Over his shoulder was the nose of a C-130 cargo plane emblazoned with the letters USAF, along with A-7 Corsair, F-4 Phantom, and A-4 Skyhawk fighter jets, all from the Vietnam War.

Nearby was the yawning mouth of a Korean War veteran, a F-86 Sabre jet with now-defanged machine-gun channels on either side of the cockpit.

The planes are shorn of their wings for transport to Wade's yard.

Trees and vegetation have grown up around some of the aircraft, creating scenes like those seen in the Hollywood movies Raiders of the Lost Ark and Romancing the Stone. The controls and instrument panels in the cockpits are open to the elements and deteriorating but still spark the imagination.

"If we don't feel [an aircraft] has any static-display or training use," Wade said, "then we will cut it up for scrap-metal value, which is what we purchased it for in the first place."

His more-intact aircraft are kept at Atco, but parts of them could also be held at his other yards, in Deptford, Monroe Township, and Philadelphia.

Most of the planes and copters are purchased from the military, said Wade, who doesn't expect to run out of them anytime soon. Thousands of planes across the country are due to be "timed-out" - judged obsolete because of metal and parts fatigue - in the next couple of years.

"I'm a preferred airplane chopper in this region," said Wade who searches out aircraft at bases in New Jersey and across the country. "We chop them on the runway and bring the parts here.

"At the Atco yard, we separate the parts, according to the metals, and package them so they can be sent to whoever is going to get them," he said. "They could go to companies that buy aluminum, stainless steel, nickel, or copper."

Wade and nephew Gregory Sharp have had some close calls during the dismantling.

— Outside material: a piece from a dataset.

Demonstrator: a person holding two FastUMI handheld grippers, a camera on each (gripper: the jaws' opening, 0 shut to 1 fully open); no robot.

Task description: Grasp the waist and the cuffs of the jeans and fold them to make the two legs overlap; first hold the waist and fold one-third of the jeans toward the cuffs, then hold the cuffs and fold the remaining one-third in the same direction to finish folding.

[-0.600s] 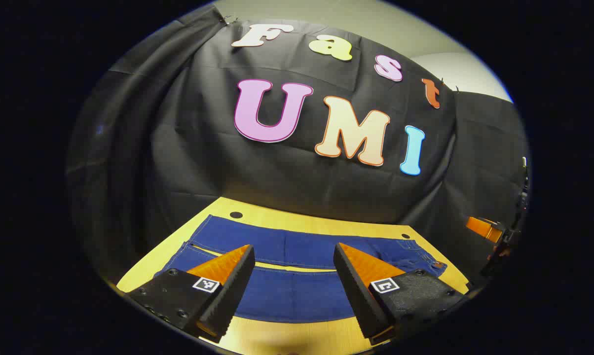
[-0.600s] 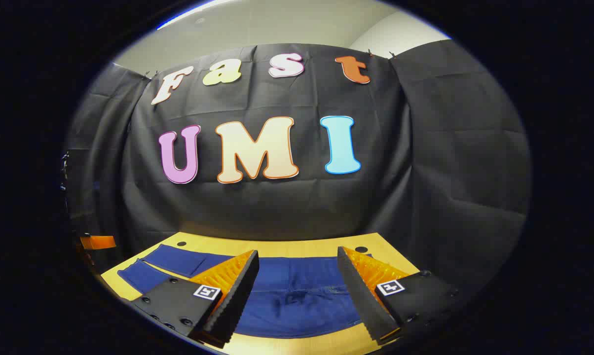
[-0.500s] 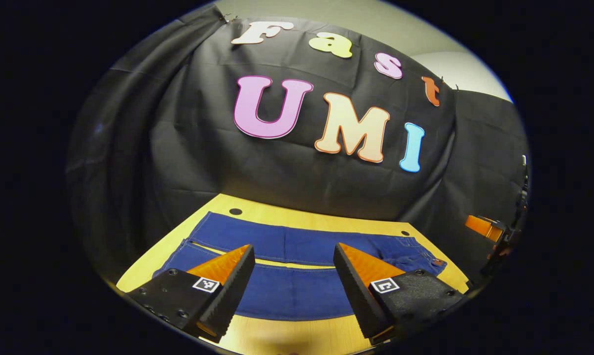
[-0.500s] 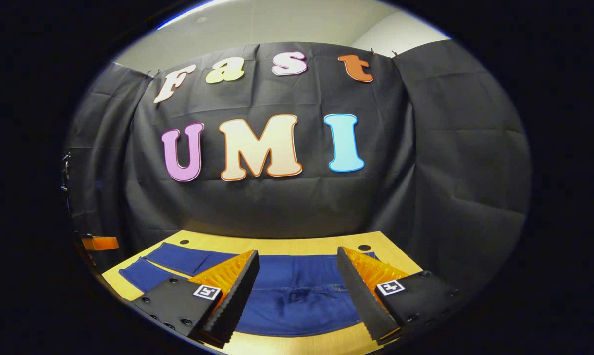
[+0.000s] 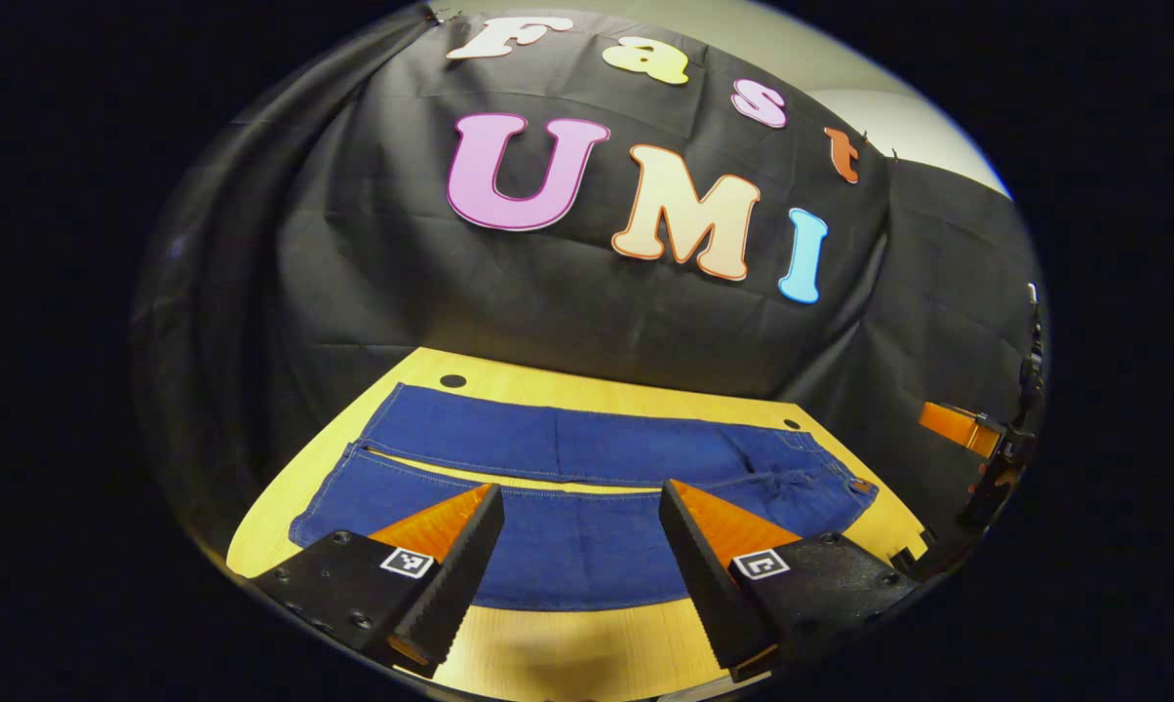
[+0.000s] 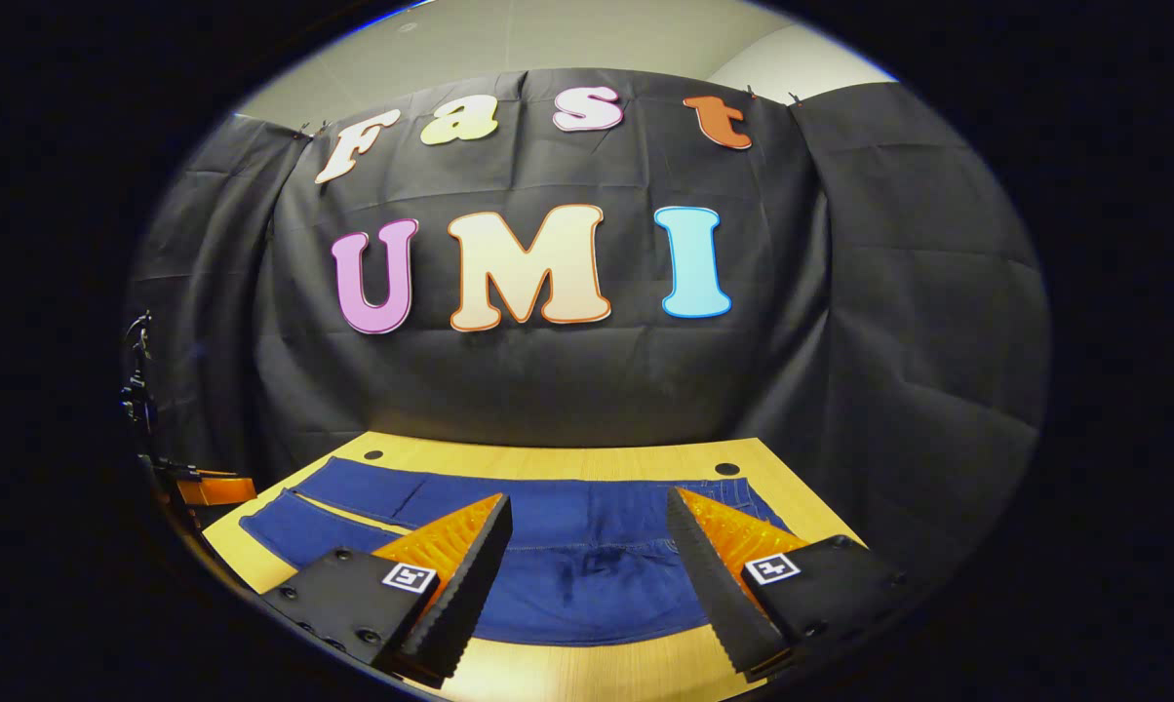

Though the fuel is supposed to be drained and armaments and explosives removed, mistakes happen.

The military "declares they are safe before they go up for sale," Wade said. "They go through inspections before we get a 'burn permit' to chop them up with a torch or saw. But we've had three blow up on us."

He said he was sawing through a Korean War-era reconnaissance jet in 1982 when he cut into an extra fuel tank that had been forgotten.

"It blew up on my left side and I had third-degree burns from my knees to my head," Wade said. "I was in shock more than anything else. I got mad later."

"There it is," he said, pointing to the reconnaissance aircraft, next to the large fuselage of an open Convair 880 passenger plane.

Sharp, 43, of Indian Mills, also has been injured. He was cutting up the cockpit of an RB-57 bomber jet in 1986 when the explosive charges for the ejector seat suddenly blew the canopy and blasted a stainless-steel bolt - like a bullet - into his upper right arm.

"This is definitely an unusual job," he said, pointing to a deep scar and then indulging in some sly humor.

"I had a lady come in here one day and I said, 'What do you got?'

"I've got my husband's organs," she said, according to Sharp.

"It was an electric pipe organ," he said with a laugh, pointing to it on the ground next to the office.

Beyond a coffin, cars from the last 80 years, and tires is a long line of planes, including Douglas DC-3 propeller-driven airliners. "We chopped up about a dozen of them and we have enough parts for about three," Wade said.

Also amid the collection is an operating Army truck; another Convair 880 passenger plane - this one believed to have been flown by billionaire Howard Hughes - and an armored car from the army of former Panamanian strongman Manuel Noriega.

"My father and grandfather owned this property, so we've had it a long time," said Wade, who has never married. "I plan to die in this yard. It's my pride and joy."